The table above compares the time needed to run this test with the BFM issuing all events to the testbench (Full), and the time needed when only minimum events are issued (Min). It's hard to ignore an improvement of this magnitude, achieved simply by addition of a little bit of logic in the BFM to allow it to locally make more intelligent choices on whether to notify the testbench of activity. 

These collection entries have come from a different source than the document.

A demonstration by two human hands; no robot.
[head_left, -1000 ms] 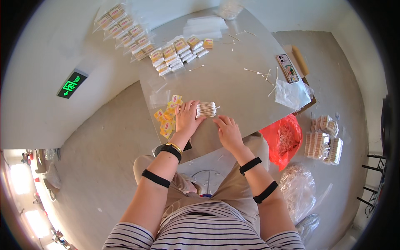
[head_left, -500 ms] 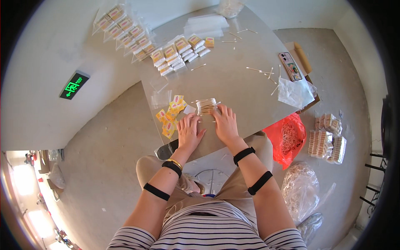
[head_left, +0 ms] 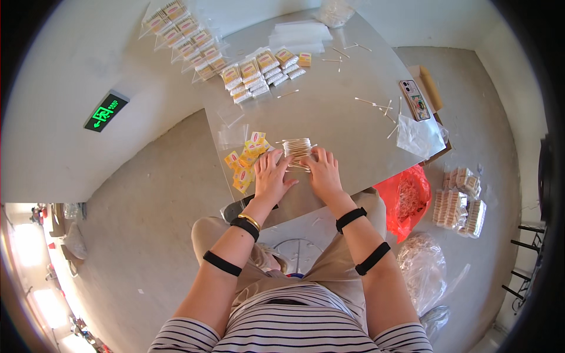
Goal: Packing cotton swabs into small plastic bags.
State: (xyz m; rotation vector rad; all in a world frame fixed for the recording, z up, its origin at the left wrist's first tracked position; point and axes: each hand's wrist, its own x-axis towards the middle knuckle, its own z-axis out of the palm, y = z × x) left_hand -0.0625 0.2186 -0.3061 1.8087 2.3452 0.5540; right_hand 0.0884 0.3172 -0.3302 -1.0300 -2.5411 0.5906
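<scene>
A bundle of cotton swabs [head_left: 297, 146] lies on the metal table in front of me, its sticks running roughly left to right. My left hand [head_left: 272, 175] rests at its near left side, fingertips by the swab ends and thumb spread away. Against the near right end, the fingers of my right hand [head_left: 324, 173] touch the swabs, apart and slightly bent. A few swabs lie across the gap between the two hands. Just left of my left hand is a loose heap of yellow and white printed cards [head_left: 243, 167].
Packed swab bundles [head_left: 250, 73] stand at the far left, near clear plastic sheets [head_left: 300, 36]. Loose swabs [head_left: 376, 105], a phone [head_left: 414, 100] and a clear bag [head_left: 413, 138] lie to the right. A red bag [head_left: 407, 200] and more packs [head_left: 453, 209] sit beyond the table's right edge.
My left hand has come up to the left end of the swab bundle. My right hand has shifted slightly along its right end. The whole view has moved a little.
</scene>
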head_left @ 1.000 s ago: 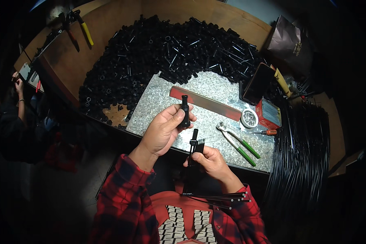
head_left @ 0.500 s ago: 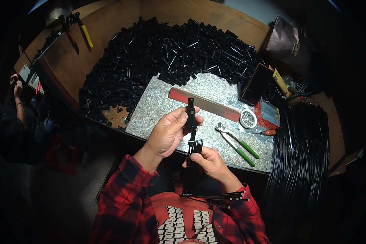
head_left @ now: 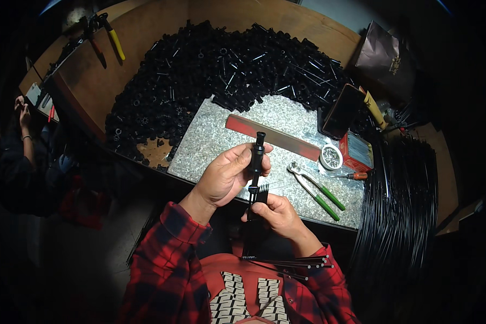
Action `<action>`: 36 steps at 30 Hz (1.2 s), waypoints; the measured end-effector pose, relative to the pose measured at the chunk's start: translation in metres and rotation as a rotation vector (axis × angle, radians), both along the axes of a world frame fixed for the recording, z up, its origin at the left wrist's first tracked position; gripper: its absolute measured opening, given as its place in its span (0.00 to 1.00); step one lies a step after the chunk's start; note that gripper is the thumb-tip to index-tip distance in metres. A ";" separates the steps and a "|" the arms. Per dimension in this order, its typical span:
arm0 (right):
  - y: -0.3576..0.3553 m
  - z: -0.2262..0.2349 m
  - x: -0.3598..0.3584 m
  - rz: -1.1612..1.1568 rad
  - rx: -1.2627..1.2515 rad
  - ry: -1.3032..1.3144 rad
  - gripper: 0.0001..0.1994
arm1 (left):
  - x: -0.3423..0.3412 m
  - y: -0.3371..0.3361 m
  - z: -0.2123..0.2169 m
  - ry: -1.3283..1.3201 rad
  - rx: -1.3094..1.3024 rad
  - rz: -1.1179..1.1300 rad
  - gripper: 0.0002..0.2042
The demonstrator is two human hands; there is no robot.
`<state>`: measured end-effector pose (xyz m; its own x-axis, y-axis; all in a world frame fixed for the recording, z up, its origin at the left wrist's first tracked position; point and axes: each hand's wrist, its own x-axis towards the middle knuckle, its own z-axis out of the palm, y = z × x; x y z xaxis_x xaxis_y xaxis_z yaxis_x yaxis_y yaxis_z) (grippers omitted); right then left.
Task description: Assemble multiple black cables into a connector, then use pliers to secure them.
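Note:
My left hand (head_left: 225, 175) is closed around a black tubular plastic fitting (head_left: 258, 154), which looks like an umbrella runner and stands nearly upright with its narrow end up. Below it, my right hand (head_left: 276, 213) pinches a row of flat black ribs (head_left: 261, 195), their tips fanned out side by side beneath the fitting. A fine wire crosses at the join between fitting and ribs. The lower ends of long dark rods (head_left: 302, 261) with pale round tips lie across my lap. My fingers hide part of the fitting and ribs.
A large heap of black plastic parts (head_left: 189, 81) fills the wooden-walled bench. On the speckled board (head_left: 200, 135) lie a red-brown bar (head_left: 272, 137), green-handled pincers (head_left: 316, 191), a white cup (head_left: 330, 157) and a screwdriver (head_left: 356, 176). Long black rods (head_left: 399, 205) hang at right. Another person's hands (head_left: 22, 113) show far left.
The fitting and my left hand have shifted slightly to the right, while both hands keep their hold. The whole view has moved a little.

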<state>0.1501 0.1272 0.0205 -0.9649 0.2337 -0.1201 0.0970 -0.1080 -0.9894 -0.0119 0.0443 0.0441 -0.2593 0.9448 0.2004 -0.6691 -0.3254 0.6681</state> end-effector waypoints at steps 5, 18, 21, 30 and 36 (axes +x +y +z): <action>0.000 0.009 0.001 0.015 0.002 -0.060 0.14 | 0.000 0.002 -0.002 0.008 0.039 -0.012 0.18; 0.000 0.009 0.000 0.025 -0.054 -0.079 0.11 | 0.005 0.003 -0.011 -0.116 0.069 0.027 0.15; -0.001 0.006 0.000 0.019 -0.061 -0.067 0.11 | 0.006 0.004 -0.009 -0.122 0.024 0.065 0.16; 0.000 0.003 -0.001 0.018 -0.051 -0.034 0.11 | 0.010 0.002 -0.007 -0.053 -0.031 0.090 0.16; 0.000 0.004 0.000 0.007 -0.047 -0.028 0.11 | 0.012 0.001 -0.011 -0.102 -0.041 0.079 0.15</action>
<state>0.1505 0.1276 0.0242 -0.9625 0.2205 -0.1580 0.1258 -0.1533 -0.9801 0.0002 0.0450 0.0327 -0.3502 0.9274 0.1312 -0.7077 -0.3538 0.6115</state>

You can even see the difference visually in the two videos below. In both cases, the video runs to the same point in the test (same text displayed), and then the video repeats. The video on the left shows a run with the BFM forwarding all events to the testbench. This run takes about 12 seconds to get to the defined point in the test. The video on the right shows a run with the BFM only forwarding key events to the testbench. This run takes about 6 seconds to get to the defined point in the test.
BFM (Full Activity) BFM (Selectively-Muted Activity)


Conclusion
Enabling BFMs to make more decisions locally about when an event is truly of interest to the testbench can have a significant beneficial impact on performance. I've illustrated this technique using Python as a testbench language running in event-driven and cycle-driven simulation engines. However, this approach applies to other testbench languages (eg SystemVerilog) and other execution platforms (eg Emulators, FPGA prototypes). Next time you write a BFM (whether general-purpose or special-purpose), consider what degree of intelligence to embed in the BFM and which categories of events you may want to selectively "mute" in exchange for increased throughput.


Disclaimer
The views and opinions expressed above are solely those of the author and do not represent those of my employer or any other party.